Published in final edited form as: Neurobiol Aging. 2019 Dec 5;90:147–149. doi: 10.1016/j.neurobiolaging.2019.11.017

Education does not Protect Cognitive Function from Brain Pathology in the ADNI 2 Cohort

Christopher E Bauer 1, Christopher A Brown 1, Brian T Gold 1,2, Alzheimer’s Disease Neuroimaging Initiative
PMCID: PMC8806050  NIHMSID: NIHMS1771712  PMID: 31889559

Abstract

Educational attainment is widely accepted as a cognitive reserve variable. However, few studies have demonstrated that education statistically moderates the effects of pathology on cognition. Here, we explored this issue in a sample of 441 Alzheimer’s disease (AD) and mild cognitive impairment (MCI) participants from the Alzheimer’s Disease Neuroimaging Initiative (ADNI2) cohort who had AD markers (Aβ42, tau, structural brain volumes) at baseline and underwent cognitive testing at baseline and at 6-month, 12-month, and 24-month timepoints. An AD-related atrophy/pathology composite at baseline was developed using stepwise backward linear regression. Potential moderation effects of education on the relationship between pathology and memory and executive function were explored using linear mixed models. Education was positively correlated with cognition, and pathology was negatively correlated with cognition, across domains and diagnostic groups. However, education generally did not moderate the effects of pathology on baseline or longitudinal cognition. Our results do not support the hypothesis that education protects cognitive function from brain pathology in the ADNI 2 cohort, questioning its accepted status as a reserve variable.

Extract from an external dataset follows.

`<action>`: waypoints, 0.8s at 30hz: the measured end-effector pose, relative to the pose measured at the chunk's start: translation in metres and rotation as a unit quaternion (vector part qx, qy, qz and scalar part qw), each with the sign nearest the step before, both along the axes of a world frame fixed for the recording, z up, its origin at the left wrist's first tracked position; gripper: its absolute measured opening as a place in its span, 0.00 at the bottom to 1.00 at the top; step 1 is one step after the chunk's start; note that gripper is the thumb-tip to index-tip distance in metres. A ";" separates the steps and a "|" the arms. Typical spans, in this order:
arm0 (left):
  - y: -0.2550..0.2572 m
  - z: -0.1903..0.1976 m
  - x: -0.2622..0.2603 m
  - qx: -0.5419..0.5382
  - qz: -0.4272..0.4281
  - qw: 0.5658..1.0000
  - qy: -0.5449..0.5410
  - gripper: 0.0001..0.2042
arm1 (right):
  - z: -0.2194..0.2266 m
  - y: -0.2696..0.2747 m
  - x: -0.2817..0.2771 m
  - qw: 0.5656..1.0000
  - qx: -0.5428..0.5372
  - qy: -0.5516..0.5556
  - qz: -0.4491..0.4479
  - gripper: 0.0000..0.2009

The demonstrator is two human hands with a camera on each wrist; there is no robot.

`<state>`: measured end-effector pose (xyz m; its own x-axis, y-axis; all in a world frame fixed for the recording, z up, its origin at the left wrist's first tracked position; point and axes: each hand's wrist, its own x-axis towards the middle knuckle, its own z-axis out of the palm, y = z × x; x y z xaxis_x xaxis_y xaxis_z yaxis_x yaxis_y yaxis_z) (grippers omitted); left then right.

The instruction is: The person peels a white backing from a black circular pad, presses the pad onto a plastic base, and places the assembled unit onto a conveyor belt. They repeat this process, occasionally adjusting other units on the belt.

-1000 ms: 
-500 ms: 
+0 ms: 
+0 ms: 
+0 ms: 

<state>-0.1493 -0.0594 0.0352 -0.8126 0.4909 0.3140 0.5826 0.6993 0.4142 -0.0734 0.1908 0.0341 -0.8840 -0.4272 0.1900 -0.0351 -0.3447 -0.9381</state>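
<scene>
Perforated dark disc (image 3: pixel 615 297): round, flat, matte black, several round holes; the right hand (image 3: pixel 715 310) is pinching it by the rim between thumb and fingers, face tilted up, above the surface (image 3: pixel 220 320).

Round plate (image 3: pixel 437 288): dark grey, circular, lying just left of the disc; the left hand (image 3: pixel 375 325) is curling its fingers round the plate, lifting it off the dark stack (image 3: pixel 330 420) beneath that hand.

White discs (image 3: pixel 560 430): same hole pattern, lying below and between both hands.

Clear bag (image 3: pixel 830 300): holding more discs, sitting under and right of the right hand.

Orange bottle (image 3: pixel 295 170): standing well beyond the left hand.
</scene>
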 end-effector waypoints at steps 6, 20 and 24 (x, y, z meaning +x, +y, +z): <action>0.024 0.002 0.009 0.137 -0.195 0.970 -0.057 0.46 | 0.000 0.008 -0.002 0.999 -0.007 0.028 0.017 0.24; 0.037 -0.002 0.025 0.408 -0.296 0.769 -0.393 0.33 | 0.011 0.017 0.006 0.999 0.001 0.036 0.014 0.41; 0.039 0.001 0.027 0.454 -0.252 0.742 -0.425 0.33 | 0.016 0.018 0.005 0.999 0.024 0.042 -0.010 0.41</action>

Keywords: Education, Cognitive Reserve, Alzheimer’s Disease, Cognition, Biomarkers

1. Introduction

Educational attainment and its correlates have positive effects on cognitive performance across the lifespan (Brewster et al., 2014; Salthouse, 1991a, 1991b). Such findings have raised the possibility that education may promote cognitive reserve (CR)(Stern, 2002). A number of studies have provided apparent support for education as a CR variable, reporting more severe AD pathology in those with higher versus lower education (Garibotto et al., 2008; Kemppainen et al., 2008). However, new consensus guidelines concerning CR research (Stern et al., 2018) suggest that conclusions concerning CR variables should be based on statistical moderation between pathology and clinical/cognitive status variables. That is, cognitive performance should be predicted by the interaction between a purported CR variable and brain status.

Only a few studies with large sample sizes have reported such statistical moderation (Bennett et al., 2005, 2003; Stern et al., 1995, 1992). Further, these findings are counterbalanced by several null results (Koepsell et al., 2008; Roe et al., 2007; Stern et al., 1999). Potential discrepancies between previous results could include the clinical status of participants, the cognitive domain tested and the use of cross-sectional versus longitudinal designs. Here, we comprehensively explored these possibilities by examining if education moderates the effects of pathology on either baseline or longitudinal memory and/or executive function in MCI and/or AD clinical groups.

2. Materials and Methods

We accessed data from 441 participants with MCI or AD from Alzheimer’s Disease Neuroimaging Initiative 2 (ADNI2) that had summary measures of MRI regional volumes, CSF AD pathology (n=426), composite scores of memory (Crane et al., 2012) and EF (Gibbons et al., 2012), and basic demographic information (Table 1) at baseline (Figure S1). Composite measures of baseline atrophy/pathology were derived empirically based on their association with scores per cognitive domain. Baseline composite measures of atrophy/pathology here included both structural volumes and concentration ratio of tau/Aβ42 in the CSF (Bakkour et al., 2009; Fagan et al., 2007; Shaw et al., 2009). Individual structures were ICV-normalized, and both structural volumes and tau/Aβ42 ratio were z-scored relative to the group mean before they were entered into the composites. Backward elimination was used to remove the least significant predictor one at a time until only z-scored predictors with p < 0.05 were remaining which were averaged to form the cognitive domain specific composites.

Table 1.

Participant Demographics at Baseline

Characteristic Total (N=441) MCI (N=313) AD (N=128) p-value
Age (Years) 72.5 (7.7) 71.7 (7.3) 74.4 (8.4) 0.001
Female (n, %) 191 (43.3) 140 (44.7) 51 (39.8) 0.347
Education (Years) 16.2 (2.6) 16.4 (2.6) 15.8 (2.6) 0.021
Tau/Aβ42 ratio* 0.73 (0.55) 0.60 (0.47) 1.05 (0.60) <0.001
MEM Cognitive Composite −0.073 (0.82) 0.25 (0.70) −0.88 (0.49) <0.001
EF Cognitive Composite −0.028 (1.07) 0.32 (0.92) −0.87 (0.96) <0.001
MEM Pathology Composite 0 (0.34) −0.12(0.30) 0.27(0.27) <0.001
EF Pathology Composite 0 (0.45) −0.14(0.40) 0.34(0.36) <0.001

Demographic, pathology, and performance information is displayed for all participants. Reported values are mean with standard deviation, beside gender. Those with AD were significantly older, had greater AD pathology burden, were less educated, and performed worse on neurocognitive testing than those with MCI.

*

A total of 15 participants were missing data on this component of the pathology composite.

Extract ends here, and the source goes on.